My green beans are full on in my garden as well as the zucchini. I made this dish for my supper co-op. The flavors are very light, perfect for late summer.
Serves 4
1 lb shrimp, peeled and de-veined
6 cloves garlic, peeled and sliced
1 Tbsp olive oil
kosher salt
fresh ground pepper
1/2 lemon, juiced
Heat olive oil in a pan, add garlic and shrimp, cook until shrimp are opaque and cooked though. Add salt, pepper and lemon juice to taste.
In a large pot, start to boil some salted water to cook pasta and also to blanch the green beans.
1 lb fresh green beans, trimmed and snapped in half if long
1 zucchini, ends trimmed and shaved into strips using a peeler (discard center seeded section)

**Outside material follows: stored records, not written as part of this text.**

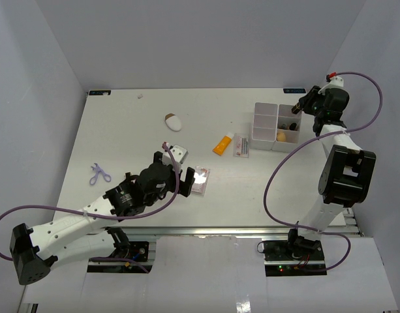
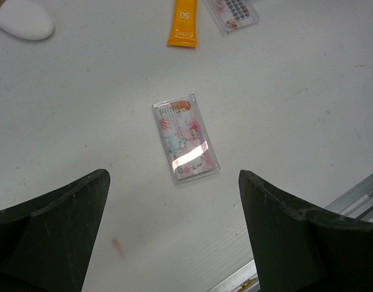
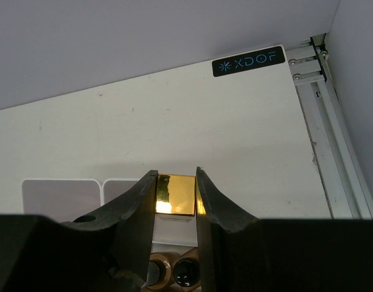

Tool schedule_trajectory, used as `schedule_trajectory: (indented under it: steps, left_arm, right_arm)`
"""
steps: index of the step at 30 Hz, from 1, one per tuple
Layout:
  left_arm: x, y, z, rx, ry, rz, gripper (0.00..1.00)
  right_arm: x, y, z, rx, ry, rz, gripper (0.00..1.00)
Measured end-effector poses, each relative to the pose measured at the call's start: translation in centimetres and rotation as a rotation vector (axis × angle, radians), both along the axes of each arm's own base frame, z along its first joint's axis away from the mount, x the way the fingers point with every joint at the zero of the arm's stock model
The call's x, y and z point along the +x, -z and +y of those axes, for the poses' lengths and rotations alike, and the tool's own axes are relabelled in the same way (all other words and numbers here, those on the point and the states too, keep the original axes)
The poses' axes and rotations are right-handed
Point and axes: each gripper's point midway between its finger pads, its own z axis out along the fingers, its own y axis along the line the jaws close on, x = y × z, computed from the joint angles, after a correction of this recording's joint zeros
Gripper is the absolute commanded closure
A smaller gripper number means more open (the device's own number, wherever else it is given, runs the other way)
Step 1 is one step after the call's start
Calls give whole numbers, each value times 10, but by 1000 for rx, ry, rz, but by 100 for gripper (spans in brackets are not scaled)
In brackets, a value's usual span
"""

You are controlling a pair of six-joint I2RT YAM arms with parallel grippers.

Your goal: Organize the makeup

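Note:
My right gripper is shut on a shiny gold square-ended piece and holds it above the far right compartment of the white box. Below it in that compartment lie a tan bottle and a dark cap. A tan sponge lies in the near right compartment. My left gripper is open and empty just short of a clear-pink palette. The orange tube, a second palette and the white-and-brown oval piece lie on the table.
Purple scissors lie at the left of the table. The box's two left compartments hold nothing. The table's metal rail runs along the right edge, close to my right gripper.

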Motion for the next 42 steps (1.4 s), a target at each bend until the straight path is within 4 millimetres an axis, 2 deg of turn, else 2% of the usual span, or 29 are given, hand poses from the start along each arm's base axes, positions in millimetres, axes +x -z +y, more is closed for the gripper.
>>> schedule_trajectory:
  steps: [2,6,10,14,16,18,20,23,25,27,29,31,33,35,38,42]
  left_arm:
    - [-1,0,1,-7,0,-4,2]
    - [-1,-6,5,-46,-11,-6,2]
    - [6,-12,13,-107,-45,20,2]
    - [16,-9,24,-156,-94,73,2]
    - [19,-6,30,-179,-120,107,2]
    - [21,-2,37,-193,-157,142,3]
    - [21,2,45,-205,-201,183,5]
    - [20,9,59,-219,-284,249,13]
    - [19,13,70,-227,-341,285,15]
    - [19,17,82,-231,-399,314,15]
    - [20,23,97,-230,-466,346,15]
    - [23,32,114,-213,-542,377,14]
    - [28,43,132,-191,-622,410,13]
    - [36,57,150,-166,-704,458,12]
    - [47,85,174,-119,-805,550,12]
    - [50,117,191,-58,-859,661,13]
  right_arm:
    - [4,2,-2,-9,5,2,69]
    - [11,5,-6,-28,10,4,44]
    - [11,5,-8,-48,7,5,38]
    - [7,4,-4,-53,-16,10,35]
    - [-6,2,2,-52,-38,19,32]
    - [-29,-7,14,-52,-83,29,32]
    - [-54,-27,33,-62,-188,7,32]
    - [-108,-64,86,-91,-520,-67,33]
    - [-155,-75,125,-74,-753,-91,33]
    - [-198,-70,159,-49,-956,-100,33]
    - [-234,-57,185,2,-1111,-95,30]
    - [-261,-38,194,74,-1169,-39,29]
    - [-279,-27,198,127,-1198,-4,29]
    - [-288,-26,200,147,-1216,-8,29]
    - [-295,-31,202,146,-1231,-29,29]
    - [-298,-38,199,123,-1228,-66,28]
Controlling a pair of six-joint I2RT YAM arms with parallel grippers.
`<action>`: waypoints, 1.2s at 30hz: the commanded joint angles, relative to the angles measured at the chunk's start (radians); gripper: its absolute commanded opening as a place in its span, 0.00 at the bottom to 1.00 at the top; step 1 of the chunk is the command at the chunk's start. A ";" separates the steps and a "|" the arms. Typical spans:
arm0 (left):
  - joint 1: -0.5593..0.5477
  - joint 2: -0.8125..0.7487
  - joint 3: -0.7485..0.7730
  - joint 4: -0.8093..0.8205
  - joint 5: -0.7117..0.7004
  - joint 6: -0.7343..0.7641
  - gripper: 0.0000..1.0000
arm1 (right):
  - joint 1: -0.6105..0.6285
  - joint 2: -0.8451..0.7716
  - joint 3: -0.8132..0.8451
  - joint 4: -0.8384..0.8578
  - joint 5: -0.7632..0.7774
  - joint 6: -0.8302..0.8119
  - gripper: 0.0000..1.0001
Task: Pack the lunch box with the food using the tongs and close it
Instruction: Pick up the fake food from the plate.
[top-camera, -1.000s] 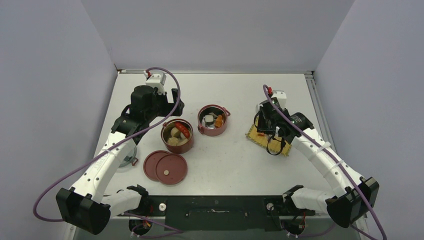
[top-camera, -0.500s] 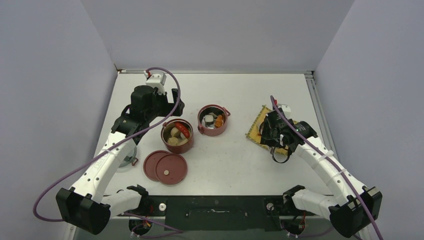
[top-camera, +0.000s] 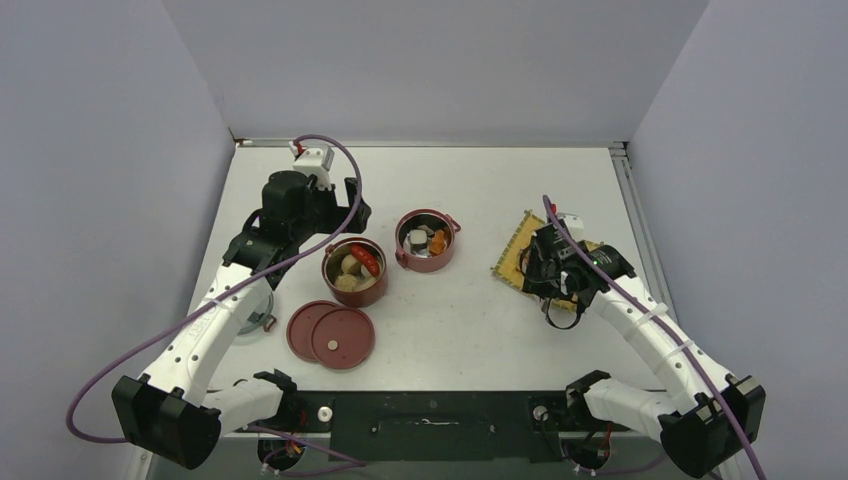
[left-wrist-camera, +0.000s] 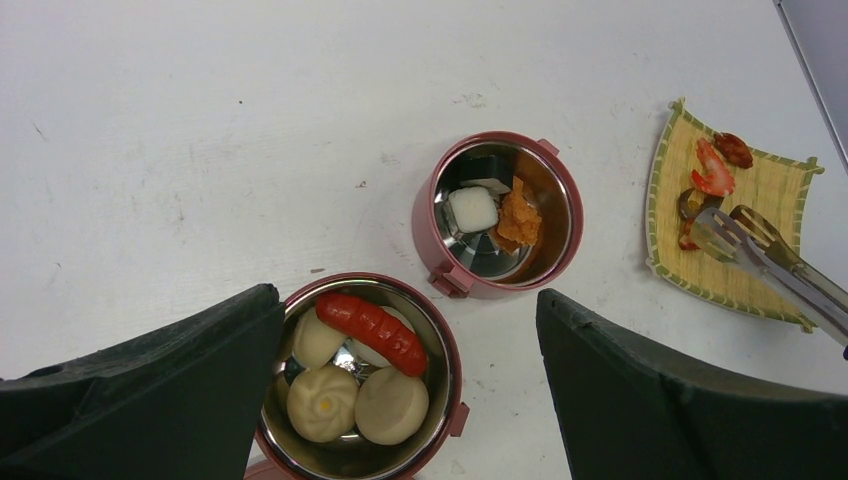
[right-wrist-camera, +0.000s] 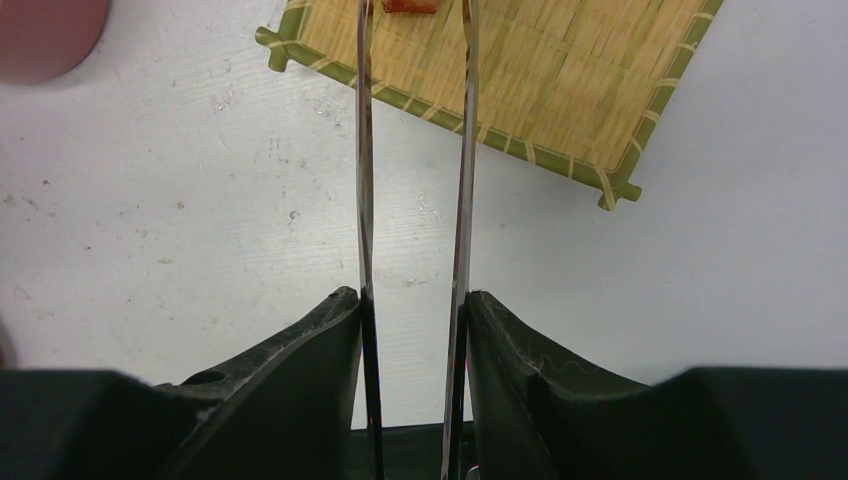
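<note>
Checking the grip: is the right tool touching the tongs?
Touching. In the right wrist view the right tool clamps the tongs: each finger presses an arm's outer side.

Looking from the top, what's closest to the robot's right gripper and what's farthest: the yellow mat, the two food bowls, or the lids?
1. Yellow woven mat: right beneath the right gripper.
2. Bowl with orange bits: to its left.
3. Bowl with the sausage: farther left.
4. Two lids: farthest, left and toward the front.
</note>
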 joint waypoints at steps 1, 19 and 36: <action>-0.007 -0.005 0.007 0.053 0.014 -0.006 0.97 | 0.009 -0.007 -0.007 0.022 0.028 0.011 0.40; -0.008 -0.017 0.008 0.053 0.012 -0.005 0.97 | 0.097 0.043 -0.002 0.007 0.140 0.052 0.39; -0.008 -0.020 0.008 0.052 0.001 -0.003 0.97 | 0.105 0.053 -0.013 0.038 0.139 0.059 0.31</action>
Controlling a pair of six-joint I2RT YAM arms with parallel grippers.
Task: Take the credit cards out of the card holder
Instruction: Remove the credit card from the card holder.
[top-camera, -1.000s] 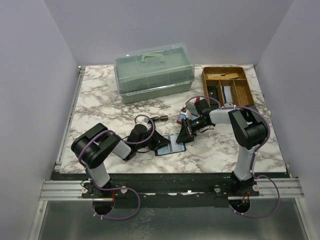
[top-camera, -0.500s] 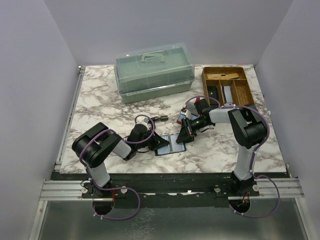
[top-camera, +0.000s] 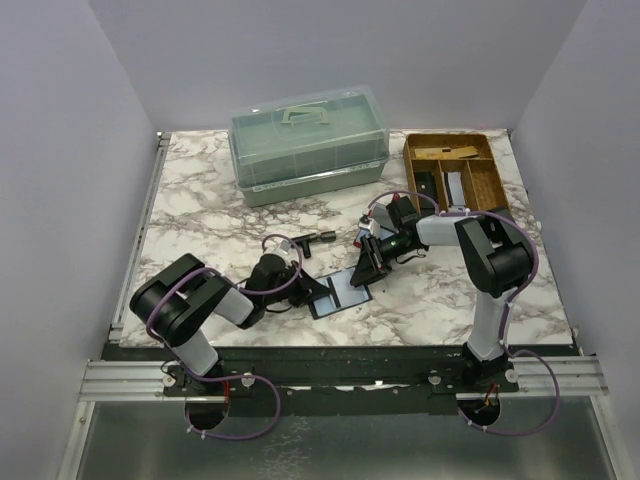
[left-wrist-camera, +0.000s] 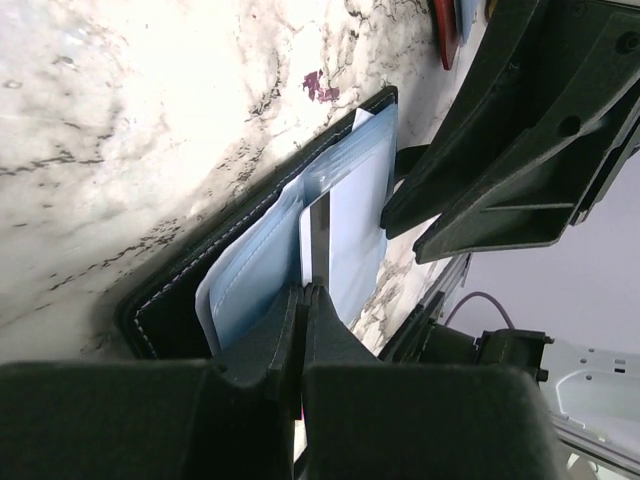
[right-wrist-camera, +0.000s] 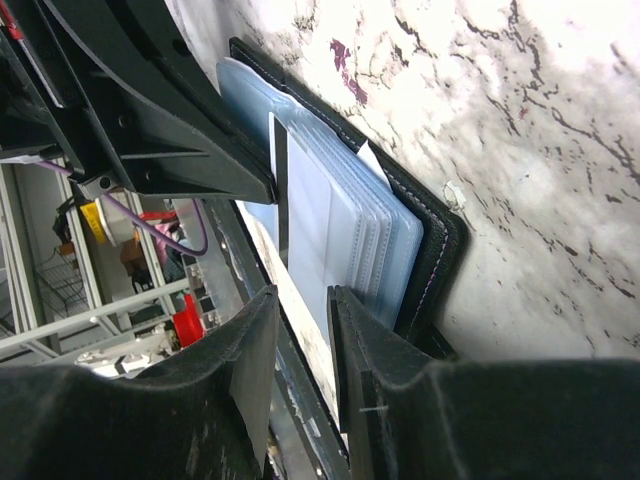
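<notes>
From above, the card holder (top-camera: 347, 294) lies open on the table (top-camera: 200, 200), close to the near edge and about halfway along it. The left claw (top-camera: 318, 288) is down on the holder's left side and the right claw (top-camera: 366, 268) is at its right side. A green box (top-camera: 308, 145) sits by the far edge and a wooden tray (top-camera: 455, 170) is in the far right corner, both well away.

In the left wrist view, the left claw's two fingers are pressed tight together on the edge of one thin grey credit card (left-wrist-camera: 320, 235). The card stands up from the clear pockets (left-wrist-camera: 250, 270) and most of it sits inside the holder. The grip is only on a thin edge. I think the card could slip out if the claw pulls fast. The whole holder might also lift up with the card, because the pocket hugs it.

In the right wrist view, the right claw (right-wrist-camera: 300, 350) is part way open. Its fingers sit on either side of the near edge of the holder, and I cannot see them squeezing anything. If it does not hold the holder down, the holder could slide across the table toward the left claw. The two claws are also very near each other, so they could bump. A hard pull could bend the card or tear a pocket too.
</notes>
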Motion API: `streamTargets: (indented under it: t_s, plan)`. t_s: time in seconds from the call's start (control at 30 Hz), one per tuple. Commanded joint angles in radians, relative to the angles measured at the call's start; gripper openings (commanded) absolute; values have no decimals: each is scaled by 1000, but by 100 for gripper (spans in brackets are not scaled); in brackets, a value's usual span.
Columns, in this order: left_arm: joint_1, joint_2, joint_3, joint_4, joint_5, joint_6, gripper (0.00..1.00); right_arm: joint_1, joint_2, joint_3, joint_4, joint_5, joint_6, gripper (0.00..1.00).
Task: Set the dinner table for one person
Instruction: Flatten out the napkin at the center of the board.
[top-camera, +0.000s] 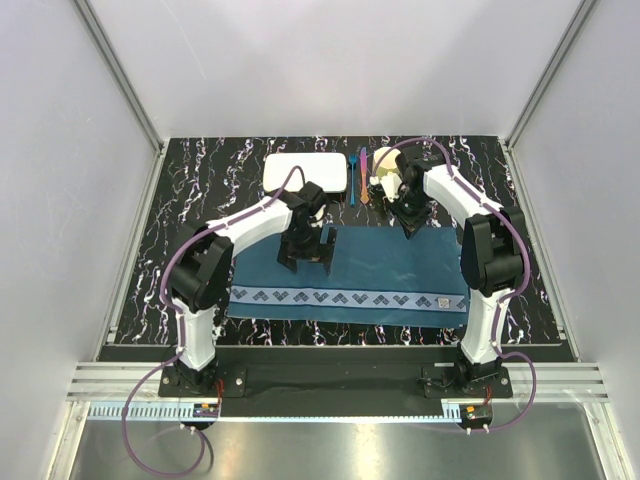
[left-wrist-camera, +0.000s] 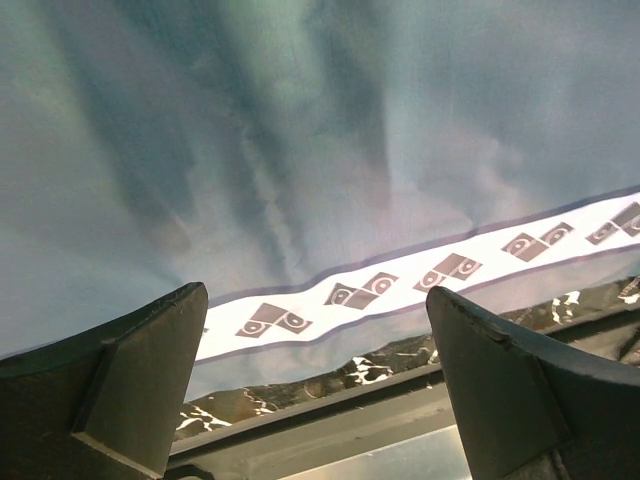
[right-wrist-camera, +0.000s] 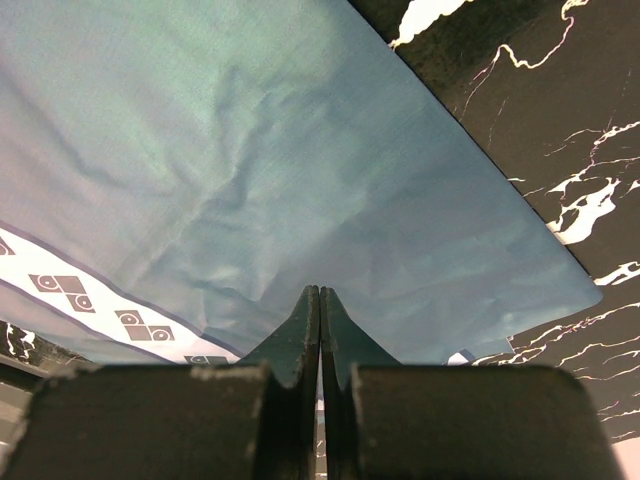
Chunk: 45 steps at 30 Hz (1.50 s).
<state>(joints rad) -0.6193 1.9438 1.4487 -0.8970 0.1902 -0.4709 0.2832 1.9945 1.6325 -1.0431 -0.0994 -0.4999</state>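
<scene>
The dinner table (top-camera: 200, 200) is black with white veins. A teal placemat (top-camera: 380, 275) with a white patterned band along its near edge lies flat in the middle. My left gripper (top-camera: 306, 262) is open and empty just above the placemat's left half; the left wrist view shows the cloth (left-wrist-camera: 300, 150) between its spread fingers (left-wrist-camera: 130, 380). My right gripper (top-camera: 408, 230) is shut at the placemat's far edge. In the right wrist view its tips (right-wrist-camera: 320, 292) meet at the cloth (right-wrist-camera: 250, 150), where creases converge; I cannot tell if a fold is pinched.
A white rectangular plate (top-camera: 305, 172) sits at the back of the table. A blue utensil (top-camera: 352, 178) and an orange one (top-camera: 364, 165) lie right of it. A cream cup (top-camera: 383, 168) stands behind my right arm. White walls enclose the table.
</scene>
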Motion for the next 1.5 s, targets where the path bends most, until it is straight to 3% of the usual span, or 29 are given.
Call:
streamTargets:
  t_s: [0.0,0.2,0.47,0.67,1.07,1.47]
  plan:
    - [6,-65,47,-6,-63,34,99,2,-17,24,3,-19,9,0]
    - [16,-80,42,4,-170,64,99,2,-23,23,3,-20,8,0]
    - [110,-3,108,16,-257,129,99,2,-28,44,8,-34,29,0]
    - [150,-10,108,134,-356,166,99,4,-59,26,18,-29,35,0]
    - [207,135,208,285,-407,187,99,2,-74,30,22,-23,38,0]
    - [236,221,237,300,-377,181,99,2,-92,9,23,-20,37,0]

1/4 cup fresh flat leaf parsley, minced
1/4 c olive oil
1/2 lemon, juiced
kosher salt
fresh ground pepper
1 lb vermacelli noodles
1/2 cup shaved peccorino romano cheese
Add green beans to boiling water, blanch 3-4 minutes, until bright green. Remove from water. Add vermacelli noddles and cook until al dente, about 6 minutes. Drain noodles.
Toss noddles with green beans, zucchini, parsley, olive oil, lemon juice, salt and fresh ground pepper to taste. Toss with shrimp and peccorino cheese.